On “Sick Again” Plant looked back with a jaded eye at the tawdry scene he had last encountered on Sunset Strip, perhaps referring to Lori Maddox, Page’s teenage consort, in the line, “One day soon you’re gonna reach sixteen.” Yet “Black Country Woman” gave rise to more lasting examination, as Plant, in the best blues tradition, beseeched his woman not to treat him mean, before concluding, “That’s alright, I know your sisters, too.” Here was further fertile ground upon which to grow speculation about the state of relations between Plant and his wife’s younger sister, although if this was at the song’s root it suggested that Maureen Plant never listened to her husband’s records.
Physical Graffiti
was released on February 24, 1975 in a die-cut sleeve that pictured a New York City brownstone tenement block, through the windows of which one could pick out Elizabeth Taylor, Lee Harvey Oswald and the band themselves dressed in drag. There were other big, ambitious records that year, Bob Dylan’s
Blood on the Tracks
, Bruce Springsteen’s
Born to Run
and
Fleetwood Mac
among them, but this, the artwork alone seemed to insist, was the greatest and most imposing of all. So it proved, shipping more than a million copies and becoming the fastest-selling record in history. For now, at least, there was still no stopping them.
By the time
Physical Graffiti
came out Zeppelin were touring North America. This was also a vainglorious endeavor, taking in thirty-five dates. It began with three consecutive shows at Chicago Stadium, and included as many nights again at both New York’s Madison Square Garden and the Forum in Los Angeles. The band and their closest retinue once more piled aboard the Starship, basing themselves in two or three key cities for weeks on end, flying out to each gig from these and then back again.

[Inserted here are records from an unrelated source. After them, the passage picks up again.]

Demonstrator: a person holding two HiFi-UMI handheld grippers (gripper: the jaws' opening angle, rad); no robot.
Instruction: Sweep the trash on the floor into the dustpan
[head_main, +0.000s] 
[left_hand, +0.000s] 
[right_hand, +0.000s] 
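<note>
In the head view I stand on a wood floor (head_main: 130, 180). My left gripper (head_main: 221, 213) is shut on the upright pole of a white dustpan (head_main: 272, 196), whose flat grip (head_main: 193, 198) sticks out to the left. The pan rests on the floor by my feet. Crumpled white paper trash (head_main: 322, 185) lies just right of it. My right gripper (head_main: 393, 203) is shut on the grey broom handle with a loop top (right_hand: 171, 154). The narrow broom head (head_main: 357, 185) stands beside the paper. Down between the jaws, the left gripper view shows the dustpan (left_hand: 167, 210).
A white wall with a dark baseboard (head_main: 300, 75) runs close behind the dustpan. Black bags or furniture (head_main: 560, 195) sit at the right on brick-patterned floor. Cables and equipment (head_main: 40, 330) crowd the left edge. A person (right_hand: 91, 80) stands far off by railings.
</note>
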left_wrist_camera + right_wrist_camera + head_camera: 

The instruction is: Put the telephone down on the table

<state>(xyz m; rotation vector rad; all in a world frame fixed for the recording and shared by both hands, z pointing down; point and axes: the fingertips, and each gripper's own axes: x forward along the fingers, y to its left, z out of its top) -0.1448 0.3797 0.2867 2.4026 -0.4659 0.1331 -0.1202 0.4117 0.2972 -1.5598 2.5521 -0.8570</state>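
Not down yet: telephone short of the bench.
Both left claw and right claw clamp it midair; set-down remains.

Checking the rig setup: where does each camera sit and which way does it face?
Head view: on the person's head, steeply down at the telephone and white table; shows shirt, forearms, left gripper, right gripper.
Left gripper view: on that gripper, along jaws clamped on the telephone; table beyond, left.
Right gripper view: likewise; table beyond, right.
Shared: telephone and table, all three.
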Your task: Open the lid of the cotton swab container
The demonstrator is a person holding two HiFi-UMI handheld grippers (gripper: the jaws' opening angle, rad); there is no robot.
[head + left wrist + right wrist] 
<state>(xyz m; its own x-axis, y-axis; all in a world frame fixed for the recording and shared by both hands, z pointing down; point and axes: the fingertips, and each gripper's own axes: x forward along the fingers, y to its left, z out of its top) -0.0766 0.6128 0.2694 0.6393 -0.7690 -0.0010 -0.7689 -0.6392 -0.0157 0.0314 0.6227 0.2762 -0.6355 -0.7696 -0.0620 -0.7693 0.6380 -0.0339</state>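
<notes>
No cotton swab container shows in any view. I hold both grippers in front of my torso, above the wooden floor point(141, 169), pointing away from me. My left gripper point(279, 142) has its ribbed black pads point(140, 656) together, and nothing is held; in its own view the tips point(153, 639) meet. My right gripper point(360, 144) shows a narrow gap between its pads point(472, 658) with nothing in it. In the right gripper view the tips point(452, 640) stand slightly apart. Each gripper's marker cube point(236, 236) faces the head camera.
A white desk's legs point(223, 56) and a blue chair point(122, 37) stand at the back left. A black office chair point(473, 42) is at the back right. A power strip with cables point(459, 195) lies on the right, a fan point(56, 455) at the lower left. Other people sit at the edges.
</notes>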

The production was even bigger than it had been on their last haul around the U.S. almost two years before—louder, flashier and with more of everything. On-stage, Page was often resplendent in a black velvet suit, a pair of flaming dragons snaking down its sides. Bonham dressed in the garb of a
Clockwork Orange
droog—a white boiler suit and a bowler hat—as did his hapless Sancho Panza, Mick Hinton.

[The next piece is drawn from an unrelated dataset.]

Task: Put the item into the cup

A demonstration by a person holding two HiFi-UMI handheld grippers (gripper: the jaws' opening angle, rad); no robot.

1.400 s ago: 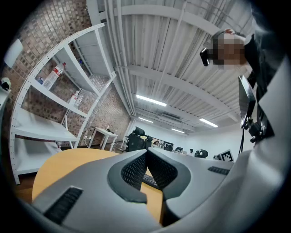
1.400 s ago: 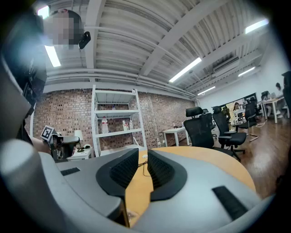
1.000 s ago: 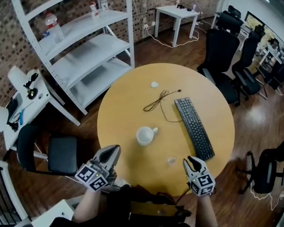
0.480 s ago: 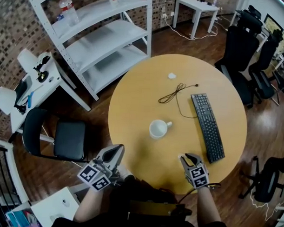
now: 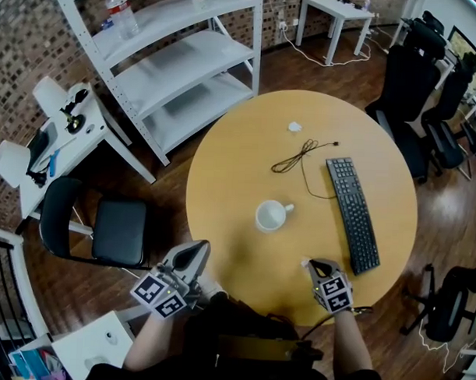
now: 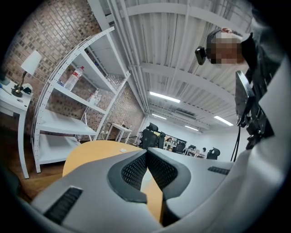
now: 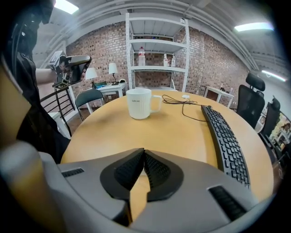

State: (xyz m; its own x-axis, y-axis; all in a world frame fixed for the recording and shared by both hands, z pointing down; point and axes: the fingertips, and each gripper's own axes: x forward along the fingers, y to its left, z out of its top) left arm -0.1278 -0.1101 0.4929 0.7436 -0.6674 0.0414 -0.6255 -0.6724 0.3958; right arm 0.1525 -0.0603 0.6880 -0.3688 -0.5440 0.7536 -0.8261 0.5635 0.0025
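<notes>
Left gripper point(image 5: 194, 252) at near-left edge of the round table point(image 5: 223, 177), jaws together at the tips, nothing between them; its view confirms ribbed black pads point(image 6: 136, 170) meeting, grey smooth jaw bodies. Right gripper point(image 5: 312, 265) over the near-right part of the table, just inside the rim, jaws also closed tip to tip and empty in its own view point(image 7: 144, 153).

Cup point(image 5: 272, 216) white, ribbed wall, handle pointing right, upright near table centre, apart from both grippers; bare wood between it and the near edge. Black keyboard point(image 5: 352, 214) flat, long, running along the right side towards the near-right edge, close beside right gripper. Thin black cable point(image 5: 298, 156) looped loose beyond the cup, one end trailing to the keyboard. Small white item point(image 5: 295, 126) near far edge, well apart from the cup; shape too small to tell.

Table top smooth tan wood, left half bare. Off the left edge: white metal shelf unit point(image 5: 180, 59), black padded chair point(image 5: 104, 231). Off the right edge: black office chairs point(image 5: 414, 67). Dark wood floor, brick wall.
</notes>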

When they were firing on all cylinders, as remained the case on the best of nights, Zeppelin seemed immense and invincible, both larger than life and also a step removed from it. Their sets, longer than ever, never quite buckled under the weight of so many gargantuan songs: “In My Time of Dying” and “No Quarter,” “Kashmir” and “Stairway to Heaven.”
Dennis Sheehan, now U2’s tour manager and then one of Grant’s staffers, joined the entourage for the first time on this tour. “A lot of what’s written about Zeppelin is how raucous they were, and how sex and drugs dominated—everything but the music, which always seems to be a secondary thing. You can’t be as good as they were and have everything else be dominant over the music,” he insists. “Yes, there were bad things that happened on that tour. But for every bad thing, there were a thousand great moments.